Clemons has one hell of a voice, and songwriter Keegan DeWitt gives her some very catchy tunes to belt out while Offerman strums along, but — spoiler alert — there isn’t a hook in the world that can stem the tides of time. Dad still can’t make rent on his store, daughter still wants to be a doctor, and Spotify residuals aren’t enough to make her stay home. But the music they create and perform together gives these characters a language that they never had before; it gives them a way to process what they’ve lost, and to sanctify what they’ve been able to forge together.
As a result, the movie highlights one of nicecore’s greatest virtues: These movies often feel more realistic than conventional dramas because they avoid (or at least downplay) the clear trajectory of forced narrative conflict. It’s a lot easier to believe in a happy ending when it doesn’t immediately follow some kind of dumb misunderstanding.
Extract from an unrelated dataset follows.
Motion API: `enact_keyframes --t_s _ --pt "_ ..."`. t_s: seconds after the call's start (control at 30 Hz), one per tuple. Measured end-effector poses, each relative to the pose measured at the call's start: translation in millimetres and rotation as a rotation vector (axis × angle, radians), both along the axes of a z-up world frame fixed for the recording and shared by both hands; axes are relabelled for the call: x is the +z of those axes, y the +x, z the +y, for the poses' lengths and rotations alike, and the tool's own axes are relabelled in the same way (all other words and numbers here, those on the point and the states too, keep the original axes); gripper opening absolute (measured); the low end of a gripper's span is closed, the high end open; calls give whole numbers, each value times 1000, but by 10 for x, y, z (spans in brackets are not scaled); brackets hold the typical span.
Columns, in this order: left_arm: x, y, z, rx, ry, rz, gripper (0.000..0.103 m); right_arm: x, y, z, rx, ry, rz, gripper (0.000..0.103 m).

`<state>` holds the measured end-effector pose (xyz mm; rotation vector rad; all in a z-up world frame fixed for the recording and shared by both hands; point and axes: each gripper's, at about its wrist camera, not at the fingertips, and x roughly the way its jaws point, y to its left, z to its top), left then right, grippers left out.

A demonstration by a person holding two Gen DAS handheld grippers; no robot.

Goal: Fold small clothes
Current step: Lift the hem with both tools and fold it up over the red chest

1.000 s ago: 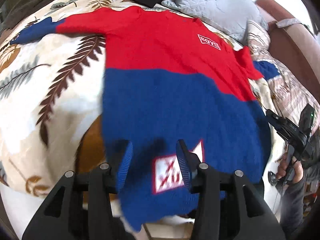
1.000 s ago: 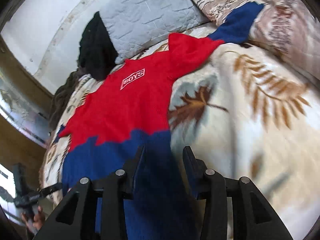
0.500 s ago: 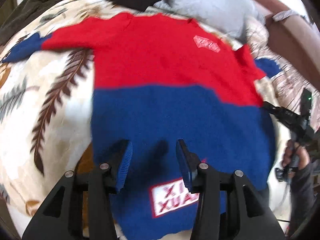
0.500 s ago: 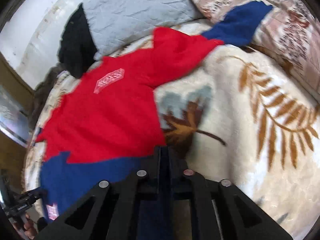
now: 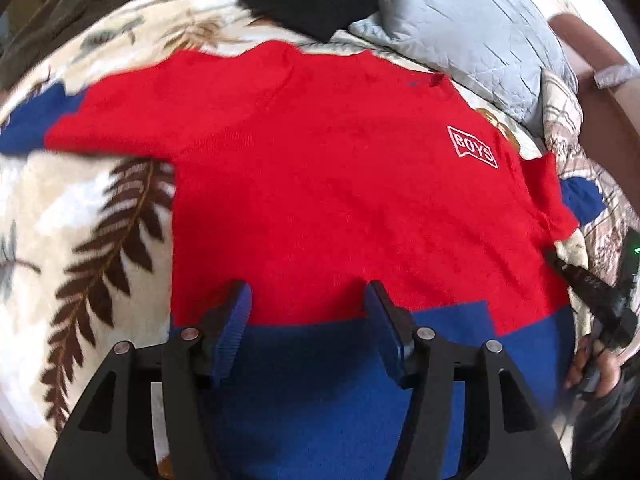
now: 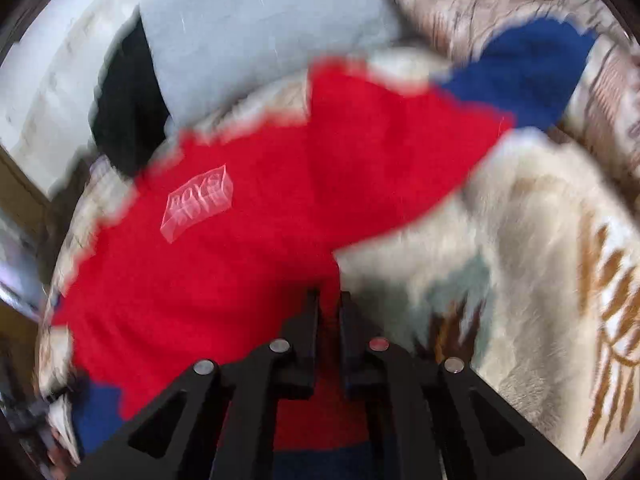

It’s enough for Haley that parent and child ultimately learn to hear the goodness in each other. The mutual understanding that forms between them isn’t a catalyst for some greater action, but rather a goal unto itself. It brings to mind another of Mr. Rogers’ most active pieces of advice: “In times of stress, the best thing we can do for each other is to listen with our ears and our hearts and to be assured that our questions are just as important as our answers.”
Now more than ever, movies excel at trapping people in a dark room for 90 minutes at a time and forcing them to disconnect from the cacophony of bullshit that’s made it so hard to hear the harmonies of the modern world. Simple or naïve as that may sound, the medium is uniquely geared towards retuning our minds, and audiences are rewarding skilled filmmakers for taking positive advantage of that. People want to feel good, but they need to believe in the reasons why, and our bullshit detectors are better than ever.
There’s a reason why Kogonada’s quiet, sensitive, Ozu-inflected “Columbus” — a contemplative drama about absence and architecture — became a breakout word-of-mouth hit last summer. Or why Agnès Varda’s ebullient “Faces Places” played in theaters for months on end, easily becoming the highest-grossing documentary in its distributor’s history. There’s a reason why Ruth Bader Ginsberg is currently the indie box office’s biggest star with “RBG,” and why an accurately titled Claire Denis movie called “Let the Sunshine In” earned more in the U.S. than most of the director’s previous movies have made here combined (even if that’s really just a damning statement about how we’ve failed her other films).
At a time when the major studios are relying on spectacle to sell tickets, kindness has started to emerge as a similar force — at a time when it’s increasingly difficult to find in the newspapers or on TV, kindness has become a spectacle of its own. The helpers are out there, but it’s a lot easier to remember what they look like and why we need them when they’re blown up on the big screen. People want to see that in the movies so they can see it in each other. If nicecore continues to pay off, blossoming from a trend (or think-piece neologism) into a genuine wave, perhaps we’ll even be able to help ourselves.